This FAQ is compiled by Anton Stiglic (anton at instantlogic.net).
Special thanks to (in alphabetic order) Manindra Agrawal, Phil Carmody,
Bill Heelan, Piyush P Kurur, Vaughan Pratt, Robert Silverman, Adam
Smith.
Initial Version: August 8th, 2002.
Last Updated: September 22th, 2008.
Q1. What is the purpose of this FAQ?
Q2. What is a prime number?
Q3. What is complexity theory?
Q4. What is P?
Q5. Are there complexity classes other than
P?
Q6. Is there a relation between these different
classes?
Q7. What is PRIMES?
Q8. What algorithms were known for PRIMES
before the publication of [1]?
Q9. What exactly is the main result presented
in [1] ?
Q10. What does the new primality testing algorithm
look like?
Q11. Are there any available implementations
of the new algorithm?
Q12. Could this result break cryptographic algorithms?

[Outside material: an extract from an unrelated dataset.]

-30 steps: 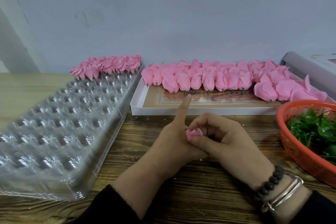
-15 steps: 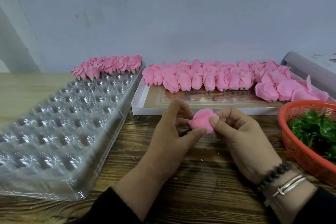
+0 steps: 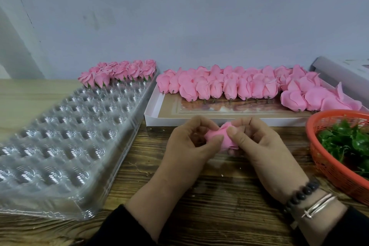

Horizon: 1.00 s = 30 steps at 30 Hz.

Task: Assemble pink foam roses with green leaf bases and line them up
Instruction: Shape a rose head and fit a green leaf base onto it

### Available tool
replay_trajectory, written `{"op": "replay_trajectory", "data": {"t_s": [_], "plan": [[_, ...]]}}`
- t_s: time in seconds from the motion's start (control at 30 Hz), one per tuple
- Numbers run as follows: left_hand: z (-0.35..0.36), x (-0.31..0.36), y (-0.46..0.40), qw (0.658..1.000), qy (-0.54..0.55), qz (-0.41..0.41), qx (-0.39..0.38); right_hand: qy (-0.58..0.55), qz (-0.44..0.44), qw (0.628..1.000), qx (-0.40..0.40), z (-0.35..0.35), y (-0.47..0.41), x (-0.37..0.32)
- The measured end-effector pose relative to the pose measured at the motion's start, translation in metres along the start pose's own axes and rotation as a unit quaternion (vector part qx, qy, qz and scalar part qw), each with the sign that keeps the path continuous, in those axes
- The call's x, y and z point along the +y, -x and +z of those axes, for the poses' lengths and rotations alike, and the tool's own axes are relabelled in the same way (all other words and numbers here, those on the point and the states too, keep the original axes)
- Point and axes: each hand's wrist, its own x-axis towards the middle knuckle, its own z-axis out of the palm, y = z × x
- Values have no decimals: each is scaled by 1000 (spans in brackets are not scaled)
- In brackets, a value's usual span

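Observation:
Both hands hold one pink foam rose (image 3: 223, 138) just above the wooden table, in front of the white box. My left hand (image 3: 189, 144) pinches its left side between thumb and curled fingers. My right hand (image 3: 257, 146) grips its right side, thumb on top. Any leaf base on this rose is hidden. Several finished roses with green bases (image 3: 119, 72) stand in a row at the far end of the clear plastic tray (image 3: 60, 136). Green leaf bases (image 3: 347, 142) fill the orange basket (image 3: 327, 170) at the right.
A white shallow box (image 3: 157, 114) behind my hands holds several rows of pink roses (image 3: 239, 86) without leaves. A grey roll (image 3: 339, 78) lies at the far right. A pale wall closes the back. Small white crumbs dot the table.
The rose, at first almost hidden in my hands, now shows between my fingertips. My left index finger, pointing up before, has curled down. Both hands have shifted slightly away from me.

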Motion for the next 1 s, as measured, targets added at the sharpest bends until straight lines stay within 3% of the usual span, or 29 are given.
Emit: {"op": "replay_trajectory", "data": {"t_s": [0.1, 0.2, 0.4, 0.73, 0.87, 1.0], "plan": [[-3, 2, -1, 989, 128, -77, 18, 146, -55, 984, -82, -2, 1, -4], [-2, 4, 0, 972, 198, -122, 10, 222, -122, 959, -127, -1, 3, -3], [-3, 1, -1, 967, 214, -142, 3, 96, -89, 988, -88, 1, 5, -7], [-9, -8, -2, 971, 202, -124, -22, -5, -9, 999, -52, 1, 6, -9], [-6, -2, 0, 987, 102, -127, 3, -3, -19, 1000, -15, 0, 3, -7], [1, 10, -3, 988, -76, 0, 132, -1, -11, 1000, 13, -5, 0, -5]]}}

Q13. Does this result have any impact in cryptography
at all?
Q14. What are some on-line references?
[1] Manindra Agrawal, Neeraj Kayal and Nitin Saxena, PRIMES is
in P .
http://www.cse.iitk.ac.in/news/primality.html
Q1. What is the purpose of this FAQ?
This FAQ is intended to answer some of the most common questions related
to a recent, very beautiful result in complexity theory that can be found
in [1]. That paper proves that the problem of deciding whether or not
an integer is a prime can be solved in time polynomial in the number of
bits necessary to represent the integer at hand (that is, roughly the
logarithm of the integer itself). This FAQ also clarifies some misconceptions
surrounding the result.
Q2. What is a prime number?
A prime number is an integer, greater than 1, whose only divisors (factors)
are one and itself. For example the prime divisors of 10 are 2 and
5. The first 7 primes are 2, 3, 5, 7, 11, 13 and 17.

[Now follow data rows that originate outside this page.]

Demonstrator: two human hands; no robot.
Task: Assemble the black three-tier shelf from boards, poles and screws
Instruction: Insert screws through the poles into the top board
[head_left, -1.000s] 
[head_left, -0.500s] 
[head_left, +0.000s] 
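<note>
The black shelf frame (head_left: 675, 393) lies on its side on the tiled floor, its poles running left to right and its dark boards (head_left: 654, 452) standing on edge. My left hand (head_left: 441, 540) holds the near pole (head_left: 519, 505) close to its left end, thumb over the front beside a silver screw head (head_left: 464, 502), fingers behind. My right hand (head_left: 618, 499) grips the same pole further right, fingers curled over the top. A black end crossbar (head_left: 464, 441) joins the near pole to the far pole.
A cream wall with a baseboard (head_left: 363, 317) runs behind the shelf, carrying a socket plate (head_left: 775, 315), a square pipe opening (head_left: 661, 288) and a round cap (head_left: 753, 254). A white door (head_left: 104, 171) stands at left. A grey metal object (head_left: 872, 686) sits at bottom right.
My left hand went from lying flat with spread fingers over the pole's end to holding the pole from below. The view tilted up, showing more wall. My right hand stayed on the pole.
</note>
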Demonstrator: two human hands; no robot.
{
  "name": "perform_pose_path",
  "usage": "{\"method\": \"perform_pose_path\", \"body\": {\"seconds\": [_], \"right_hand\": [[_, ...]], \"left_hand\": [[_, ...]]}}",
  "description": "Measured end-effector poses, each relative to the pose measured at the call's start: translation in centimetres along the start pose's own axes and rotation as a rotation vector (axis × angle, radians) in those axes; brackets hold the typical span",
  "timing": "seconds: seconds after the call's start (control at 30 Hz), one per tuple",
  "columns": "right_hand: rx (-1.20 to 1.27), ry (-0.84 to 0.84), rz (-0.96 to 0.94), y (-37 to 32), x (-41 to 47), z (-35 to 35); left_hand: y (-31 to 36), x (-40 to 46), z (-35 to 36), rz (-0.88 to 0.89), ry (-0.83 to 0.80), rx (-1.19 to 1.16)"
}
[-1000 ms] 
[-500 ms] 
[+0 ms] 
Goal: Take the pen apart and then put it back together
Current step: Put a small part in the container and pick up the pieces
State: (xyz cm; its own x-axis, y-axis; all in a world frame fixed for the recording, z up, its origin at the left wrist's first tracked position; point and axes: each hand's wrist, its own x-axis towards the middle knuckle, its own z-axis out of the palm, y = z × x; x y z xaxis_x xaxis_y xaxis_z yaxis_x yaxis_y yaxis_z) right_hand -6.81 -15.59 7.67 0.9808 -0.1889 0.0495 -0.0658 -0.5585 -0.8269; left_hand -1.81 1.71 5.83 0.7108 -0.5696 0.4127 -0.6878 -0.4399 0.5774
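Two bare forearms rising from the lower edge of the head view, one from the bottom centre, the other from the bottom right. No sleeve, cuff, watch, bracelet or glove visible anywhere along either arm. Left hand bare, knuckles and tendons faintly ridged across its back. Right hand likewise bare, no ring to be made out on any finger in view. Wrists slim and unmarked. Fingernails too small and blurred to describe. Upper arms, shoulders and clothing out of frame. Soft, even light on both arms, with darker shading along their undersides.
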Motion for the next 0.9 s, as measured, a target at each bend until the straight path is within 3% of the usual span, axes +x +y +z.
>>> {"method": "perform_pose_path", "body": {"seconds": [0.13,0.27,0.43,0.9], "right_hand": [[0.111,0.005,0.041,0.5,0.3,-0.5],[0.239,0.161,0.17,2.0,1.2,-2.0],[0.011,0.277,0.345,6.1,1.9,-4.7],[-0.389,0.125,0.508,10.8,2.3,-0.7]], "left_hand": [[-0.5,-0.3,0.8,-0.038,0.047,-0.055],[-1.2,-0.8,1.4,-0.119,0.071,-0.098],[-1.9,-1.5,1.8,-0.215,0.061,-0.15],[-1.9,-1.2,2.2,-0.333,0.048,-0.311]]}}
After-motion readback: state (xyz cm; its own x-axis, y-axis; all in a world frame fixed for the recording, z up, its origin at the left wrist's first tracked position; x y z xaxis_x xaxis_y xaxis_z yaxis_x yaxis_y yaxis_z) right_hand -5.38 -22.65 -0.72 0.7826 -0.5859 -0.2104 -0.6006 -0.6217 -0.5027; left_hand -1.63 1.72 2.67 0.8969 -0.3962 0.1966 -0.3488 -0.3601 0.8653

Q3. What is complexity theory?
Complexity theory is a field in theoretical computer science which
attempts to quantify the difficulty of computational tasks and tends to
aim at generality while doing so. "Complexity" is measured by various
natural computing resources, such as the amount of memory needed, communication
bandwidth, time of execution, etc. By analyzing several candidate
algorithms for a problem, a most efficient one can be easily identified.

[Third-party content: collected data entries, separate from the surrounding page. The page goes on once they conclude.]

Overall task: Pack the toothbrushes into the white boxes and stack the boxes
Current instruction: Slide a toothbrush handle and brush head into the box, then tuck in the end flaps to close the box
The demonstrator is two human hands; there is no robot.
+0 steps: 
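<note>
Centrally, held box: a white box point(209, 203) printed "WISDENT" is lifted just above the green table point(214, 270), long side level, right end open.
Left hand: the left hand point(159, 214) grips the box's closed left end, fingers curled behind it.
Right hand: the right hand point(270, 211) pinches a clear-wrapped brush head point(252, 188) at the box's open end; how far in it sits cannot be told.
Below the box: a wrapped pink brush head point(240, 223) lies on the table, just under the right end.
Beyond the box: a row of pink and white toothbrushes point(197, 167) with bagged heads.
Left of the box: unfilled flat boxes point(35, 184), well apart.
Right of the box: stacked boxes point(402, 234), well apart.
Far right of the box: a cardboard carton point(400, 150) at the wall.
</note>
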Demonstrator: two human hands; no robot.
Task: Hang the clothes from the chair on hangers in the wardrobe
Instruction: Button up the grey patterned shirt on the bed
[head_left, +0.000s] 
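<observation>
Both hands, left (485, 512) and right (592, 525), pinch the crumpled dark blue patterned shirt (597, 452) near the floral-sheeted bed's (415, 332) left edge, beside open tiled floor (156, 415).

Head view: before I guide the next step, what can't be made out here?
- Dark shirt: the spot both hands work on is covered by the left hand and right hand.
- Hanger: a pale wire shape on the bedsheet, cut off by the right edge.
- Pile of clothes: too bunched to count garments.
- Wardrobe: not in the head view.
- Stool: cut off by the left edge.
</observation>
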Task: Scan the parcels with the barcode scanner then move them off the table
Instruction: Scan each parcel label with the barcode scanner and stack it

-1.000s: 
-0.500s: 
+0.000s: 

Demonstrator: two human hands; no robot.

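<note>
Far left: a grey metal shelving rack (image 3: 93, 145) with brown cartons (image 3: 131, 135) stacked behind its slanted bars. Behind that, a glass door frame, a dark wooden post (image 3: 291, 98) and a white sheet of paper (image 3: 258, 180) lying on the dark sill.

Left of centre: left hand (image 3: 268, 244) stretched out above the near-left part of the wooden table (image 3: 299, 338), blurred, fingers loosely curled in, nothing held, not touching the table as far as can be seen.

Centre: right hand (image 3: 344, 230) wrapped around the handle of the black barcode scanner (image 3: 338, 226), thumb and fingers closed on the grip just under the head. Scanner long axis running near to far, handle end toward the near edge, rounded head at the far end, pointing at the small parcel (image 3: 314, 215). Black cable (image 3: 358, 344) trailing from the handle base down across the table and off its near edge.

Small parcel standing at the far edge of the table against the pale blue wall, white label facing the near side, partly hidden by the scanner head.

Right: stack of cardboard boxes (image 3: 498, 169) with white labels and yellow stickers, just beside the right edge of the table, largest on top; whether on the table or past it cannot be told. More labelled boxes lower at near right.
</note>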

For the problem of determining the primality of an integer, the resource
we examine is the time of execution.
Q4. What is P?
P stands for a class of decisional problems (problems for which you
can answer "yes" or "no") for which any instance of the problem can be solved
by a deterministic algorithm in time that can be bounded by a polynomial
on the size of the input of the problem. A deterministic algorithm
is one whose behavior can be completely predicted from the input. Natural
ways of measuring the size of the input is to consider the number of items
in the input or the number of bits needed to represent the input. For
the problem of testing the primality of an integer n, we will consider the
number of bits needed to represent n, this is lg (n), where lg represents
the logarithm base 2. Time here is not defined in seconds, nor in computer
cycles of a particular computer processor, but rather in an abstract way
as the number of elementary operations (or "steps") needed to execute an
algorithm. The notion of step is defined in a way that is as machine-independent
as possible (remember that complexity theory strives for generality), we assume
only a single-processor random-access machine. A step is often taken to be
a bit operation, however to simplify the analysis we typically assume that
simple arithmetic operations such as addition, multiplication and division,
take a single time-step each. Thus, an algorithm is represented as pseudocode
and we state that each line corresponding to a step takes a constant amount
of time to execute.
The class P is interesting because most problems that are in P can
be solved efficiently in real life. There are exceptions however, since
the constants in the polynomial function can turn out to be very large,
but in general you can consider that most problems in P can be solved efficiently.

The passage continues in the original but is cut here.